■ Your instructions: Give back exactly the lines of the entries below from the line with "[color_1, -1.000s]" to the line with "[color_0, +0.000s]", inclusive, and only those.
### Supplied entries ###
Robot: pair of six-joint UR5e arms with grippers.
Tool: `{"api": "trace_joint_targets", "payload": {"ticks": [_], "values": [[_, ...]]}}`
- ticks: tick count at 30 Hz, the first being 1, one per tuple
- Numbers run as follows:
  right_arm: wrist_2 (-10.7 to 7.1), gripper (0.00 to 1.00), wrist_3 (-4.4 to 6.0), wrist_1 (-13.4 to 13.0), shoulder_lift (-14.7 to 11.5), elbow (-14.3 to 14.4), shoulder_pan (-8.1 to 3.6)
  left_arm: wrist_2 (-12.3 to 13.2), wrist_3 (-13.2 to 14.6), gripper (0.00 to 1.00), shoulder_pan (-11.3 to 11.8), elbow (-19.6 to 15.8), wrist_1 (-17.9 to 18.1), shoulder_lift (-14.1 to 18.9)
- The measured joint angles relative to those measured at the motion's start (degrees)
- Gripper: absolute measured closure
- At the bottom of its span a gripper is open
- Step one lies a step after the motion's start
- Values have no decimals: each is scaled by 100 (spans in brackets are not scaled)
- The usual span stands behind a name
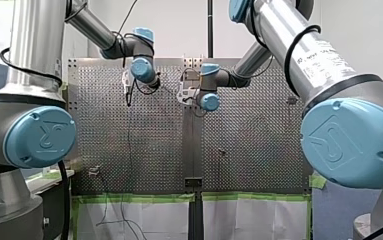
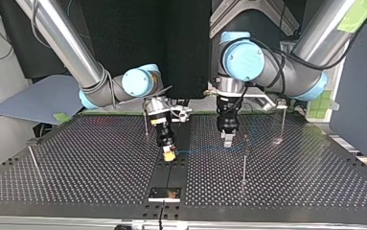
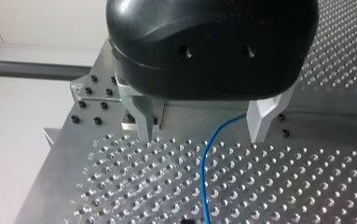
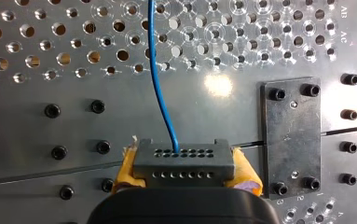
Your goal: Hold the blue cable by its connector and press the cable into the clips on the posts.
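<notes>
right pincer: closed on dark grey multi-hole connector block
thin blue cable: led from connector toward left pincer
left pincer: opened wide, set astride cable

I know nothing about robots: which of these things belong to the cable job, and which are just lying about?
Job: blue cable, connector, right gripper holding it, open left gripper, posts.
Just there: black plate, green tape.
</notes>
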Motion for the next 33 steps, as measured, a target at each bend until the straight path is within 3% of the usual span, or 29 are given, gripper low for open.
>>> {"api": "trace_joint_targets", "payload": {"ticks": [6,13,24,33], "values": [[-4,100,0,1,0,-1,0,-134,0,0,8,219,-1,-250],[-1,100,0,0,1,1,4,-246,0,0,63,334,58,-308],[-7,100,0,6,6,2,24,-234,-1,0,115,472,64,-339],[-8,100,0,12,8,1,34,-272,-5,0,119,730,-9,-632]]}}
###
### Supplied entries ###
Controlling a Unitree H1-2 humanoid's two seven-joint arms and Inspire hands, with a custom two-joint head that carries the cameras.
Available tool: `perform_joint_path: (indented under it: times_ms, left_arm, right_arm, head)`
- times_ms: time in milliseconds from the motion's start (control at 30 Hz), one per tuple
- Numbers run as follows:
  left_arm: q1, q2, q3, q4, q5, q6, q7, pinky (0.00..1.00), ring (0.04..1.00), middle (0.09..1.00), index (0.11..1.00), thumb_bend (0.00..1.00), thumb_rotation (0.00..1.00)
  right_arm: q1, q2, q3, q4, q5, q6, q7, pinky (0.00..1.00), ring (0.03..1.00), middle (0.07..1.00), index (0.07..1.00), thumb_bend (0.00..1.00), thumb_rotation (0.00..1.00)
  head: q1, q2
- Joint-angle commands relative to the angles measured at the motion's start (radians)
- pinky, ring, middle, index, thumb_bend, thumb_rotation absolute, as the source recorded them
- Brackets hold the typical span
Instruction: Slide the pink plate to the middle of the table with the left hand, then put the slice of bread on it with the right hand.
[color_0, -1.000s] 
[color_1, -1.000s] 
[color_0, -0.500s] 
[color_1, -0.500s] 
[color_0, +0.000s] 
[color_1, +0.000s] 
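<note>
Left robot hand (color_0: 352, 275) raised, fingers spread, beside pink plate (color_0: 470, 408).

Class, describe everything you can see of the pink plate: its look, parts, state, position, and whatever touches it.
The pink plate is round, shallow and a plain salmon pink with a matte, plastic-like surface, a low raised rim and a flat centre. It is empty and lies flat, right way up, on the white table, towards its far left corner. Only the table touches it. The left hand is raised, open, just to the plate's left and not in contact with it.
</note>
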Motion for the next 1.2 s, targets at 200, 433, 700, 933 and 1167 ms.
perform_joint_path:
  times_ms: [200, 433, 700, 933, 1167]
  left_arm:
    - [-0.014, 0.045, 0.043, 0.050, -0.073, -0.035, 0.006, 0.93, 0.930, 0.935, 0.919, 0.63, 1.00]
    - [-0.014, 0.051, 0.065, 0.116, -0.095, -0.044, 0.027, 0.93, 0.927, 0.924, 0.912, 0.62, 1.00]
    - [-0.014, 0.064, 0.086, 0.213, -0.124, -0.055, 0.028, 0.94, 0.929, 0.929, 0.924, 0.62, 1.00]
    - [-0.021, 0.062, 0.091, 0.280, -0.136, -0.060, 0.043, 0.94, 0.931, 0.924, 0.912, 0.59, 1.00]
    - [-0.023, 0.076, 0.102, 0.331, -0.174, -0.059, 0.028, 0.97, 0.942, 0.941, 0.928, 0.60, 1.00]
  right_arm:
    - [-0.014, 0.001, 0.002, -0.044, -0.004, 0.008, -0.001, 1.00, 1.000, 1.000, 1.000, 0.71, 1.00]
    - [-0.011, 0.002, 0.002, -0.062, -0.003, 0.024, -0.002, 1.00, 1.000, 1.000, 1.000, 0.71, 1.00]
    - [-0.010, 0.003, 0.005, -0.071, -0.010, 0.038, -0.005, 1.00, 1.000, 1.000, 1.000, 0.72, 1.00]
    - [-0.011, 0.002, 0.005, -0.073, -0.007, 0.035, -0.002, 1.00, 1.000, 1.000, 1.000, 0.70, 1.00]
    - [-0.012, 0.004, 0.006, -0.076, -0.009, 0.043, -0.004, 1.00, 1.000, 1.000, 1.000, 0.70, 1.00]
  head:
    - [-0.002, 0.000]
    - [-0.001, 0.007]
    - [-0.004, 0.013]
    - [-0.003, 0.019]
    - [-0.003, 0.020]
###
■ Result of this exercise:
[color_1, -1.000s] 
[color_0, -0.500s] 
[color_1, -0.500s] 
[color_0, +0.000s] 

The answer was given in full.